Team Building Activities and Challenges for Children
Addie Kiley, Atlantic Gymnastics. email@example.com
As you hear often team effort, is one of the key elements for any successful venture. Ice breaking games are designed to break barriers and bring people closer among team members. A well designed icebreaker or challenge is motivating, energizing, and establishes solid team rapport. Games, challenges, and activities encourage kids to laugh and be silly together while minimizing the fear of “being laughed at”
Some benefits of team building within a sports team:
- Builds communication skills. Forces kids to speak with one another in order to accomplish a goal.
- Defines roles within the group/team. This forces the chief(s) to come out and then the group indirectly chooses a “leader”.
- Morale and productivity are increased when a goal or challenge is set.
- Breaks down barriers between individuals and/or groups.
- Forces the group to accomplish a task with little direction.
When looking at a gymnastics season, we are often trying to find more time. It just isn’t possible to set time aside every day for activities and challenges. If we as coaches use these activities and challenges before a meet it will remind the team that there are multiple people and factors that empower a mission. I have found when coaching, this is by far the most productive tool I have to get the group as a whole to contribute. The kids feed off each other’s excitement which results in more proficient workouts.
Though on task challenges are productive in the gym, it is also important to take a step outside the sport. Creating team building activities that start everyone with an equal level of knowledge and ability will strengthen relationships within the group. Non-related activities will open up the challenge of a new experience that the group can adventure through together. Children tend to help and encourage each other more when there is a challenge or a goal set out. This also forces the kids to connect with something that they do not already have in common.
Many random objects will be strewn in the floor. It will be scatted all over the room too. Any one of the team is allowed to have less than 2 members. One of the members should try to find out his way in the room when other member telling the instructions. If the room is very large almost 3 groups can compete at the same time. Referee must make a note on the timing…

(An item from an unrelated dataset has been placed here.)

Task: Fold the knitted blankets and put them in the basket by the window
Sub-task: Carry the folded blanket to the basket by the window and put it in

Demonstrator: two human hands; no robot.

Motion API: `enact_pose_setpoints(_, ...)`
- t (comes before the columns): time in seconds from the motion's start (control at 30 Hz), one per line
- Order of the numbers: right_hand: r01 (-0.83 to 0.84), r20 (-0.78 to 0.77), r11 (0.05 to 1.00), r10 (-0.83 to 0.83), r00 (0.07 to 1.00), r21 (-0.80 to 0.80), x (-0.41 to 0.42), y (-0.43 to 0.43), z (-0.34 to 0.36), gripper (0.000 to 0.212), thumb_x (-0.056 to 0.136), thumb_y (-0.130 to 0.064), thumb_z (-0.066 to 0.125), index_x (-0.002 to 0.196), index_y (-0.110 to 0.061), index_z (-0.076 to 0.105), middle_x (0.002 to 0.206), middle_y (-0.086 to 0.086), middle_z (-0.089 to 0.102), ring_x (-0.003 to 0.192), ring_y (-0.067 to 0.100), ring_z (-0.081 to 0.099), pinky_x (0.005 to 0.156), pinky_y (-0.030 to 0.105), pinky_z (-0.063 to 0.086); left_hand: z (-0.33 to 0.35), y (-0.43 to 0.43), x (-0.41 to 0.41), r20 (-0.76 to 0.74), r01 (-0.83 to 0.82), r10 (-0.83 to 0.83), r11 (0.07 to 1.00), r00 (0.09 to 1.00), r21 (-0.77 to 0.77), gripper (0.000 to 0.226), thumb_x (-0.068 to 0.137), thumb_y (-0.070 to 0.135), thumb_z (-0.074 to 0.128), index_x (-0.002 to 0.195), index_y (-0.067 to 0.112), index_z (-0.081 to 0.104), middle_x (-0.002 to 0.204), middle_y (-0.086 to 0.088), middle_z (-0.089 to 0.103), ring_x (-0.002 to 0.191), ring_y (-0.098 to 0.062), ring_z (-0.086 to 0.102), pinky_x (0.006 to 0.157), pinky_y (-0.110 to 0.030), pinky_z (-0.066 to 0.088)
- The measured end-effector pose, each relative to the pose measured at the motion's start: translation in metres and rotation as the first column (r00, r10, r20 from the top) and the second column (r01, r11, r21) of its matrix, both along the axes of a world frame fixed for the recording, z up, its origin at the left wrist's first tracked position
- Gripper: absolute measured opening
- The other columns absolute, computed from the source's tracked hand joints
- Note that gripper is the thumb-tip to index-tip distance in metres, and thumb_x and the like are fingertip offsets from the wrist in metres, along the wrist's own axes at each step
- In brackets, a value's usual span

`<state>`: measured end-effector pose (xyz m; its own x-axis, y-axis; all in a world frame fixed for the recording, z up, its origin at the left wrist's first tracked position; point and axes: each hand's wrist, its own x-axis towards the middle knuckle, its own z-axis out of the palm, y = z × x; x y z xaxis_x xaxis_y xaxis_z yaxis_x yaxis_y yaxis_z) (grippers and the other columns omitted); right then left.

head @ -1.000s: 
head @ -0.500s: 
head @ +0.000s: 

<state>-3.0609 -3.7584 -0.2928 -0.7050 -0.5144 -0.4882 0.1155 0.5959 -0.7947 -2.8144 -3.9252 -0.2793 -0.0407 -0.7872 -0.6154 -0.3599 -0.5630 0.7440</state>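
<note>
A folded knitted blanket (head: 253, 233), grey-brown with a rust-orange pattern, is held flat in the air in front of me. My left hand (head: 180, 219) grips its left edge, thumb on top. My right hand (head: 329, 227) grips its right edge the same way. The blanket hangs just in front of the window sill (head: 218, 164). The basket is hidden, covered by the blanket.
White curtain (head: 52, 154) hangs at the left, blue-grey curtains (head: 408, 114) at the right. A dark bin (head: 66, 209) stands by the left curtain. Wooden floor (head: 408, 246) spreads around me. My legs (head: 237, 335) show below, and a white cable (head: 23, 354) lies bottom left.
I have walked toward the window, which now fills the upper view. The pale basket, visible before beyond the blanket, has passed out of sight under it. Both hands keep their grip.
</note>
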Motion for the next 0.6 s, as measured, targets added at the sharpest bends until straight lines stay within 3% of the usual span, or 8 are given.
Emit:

Bigger and Better (good for summer camps)
How is it possible to turn a paper clip into a guitar, laundry machine, bicycle, or other huge objects like a yacht? Through a team-building activity called Bigger and Better! Split the teams into groups of two to ten, depending on the size of your overall group. Distribute paper clips (or some other small object) to each group. Clearly indicate the time limit for this activity (e.g. 2-3 hours), and let them go off to trade. The goal is to come back with the biggest, best, most creative object after a series of trading and upgrading. When the time expires, everyone reconvenes at a predefined location for the show-and-tell and judging process.
Judges choose the best items on various criteria: size, value, creativity, and overall best. This game has benefits of having team members work together and think creatively on how to upgrade their items. Camaraderie is gained through this fun process – enjoy!
Everyone stands in a circle. One person starts by throwing the ball to another person. Continue passing the ball around so that everyone gets the ball once. The ball should end up with the person who started it. Remember the order and then time how fast the group can get the ball through everyone. See if the group can beat their fastest time!
Blindfold Game: Moles are blind, and use their noses to get around. In this game, one child is the mole and wears a blindfold. This mole has a poor sense of smell, and can’t find the way back to the molehill (represented by a chair in the middle of the room). Have the mole try to find the chair and sit down without help. Then you or another partner can help guide the child to sit on the chair. (Make sure the room is clear of obstacles.)
Crossover: Give each group a pile of dots. All players must cross to the other end without stepping off the dots. (Provide ground rules so children know they have to work around each other.)
Blanket Volleyball Divide group into two teams, each with a blanket held like a parachute. Toss in an object that is volleyed from team to team using the blanket for propulsion.
Fingertip Hula Hoop:
In groups of around four, have students all put the tips of two (fingers of each hand) under the hula hoop. The object is for the group to be able to lower the hoop to the ground without anyone’s fingertips coming off. Their fingertips MUST be in contact with the hoop at all times. To make this even more challenging, you can have the students try it WITHOUT ALLOWING ANY TALKING. This activity takes a lot of team work and cooperation. It is also a lot of fun for the kids.
Have the kids stand in a circle and hold hands. Start one hula hoop hanging over one pair of joined hands. Each person in the circle must pass the hoop/loop over him/herself and on to the next person – WITHOUT letting go of hands. I generally do this with 2 or 3 loop/hoops going at the same time in different directions.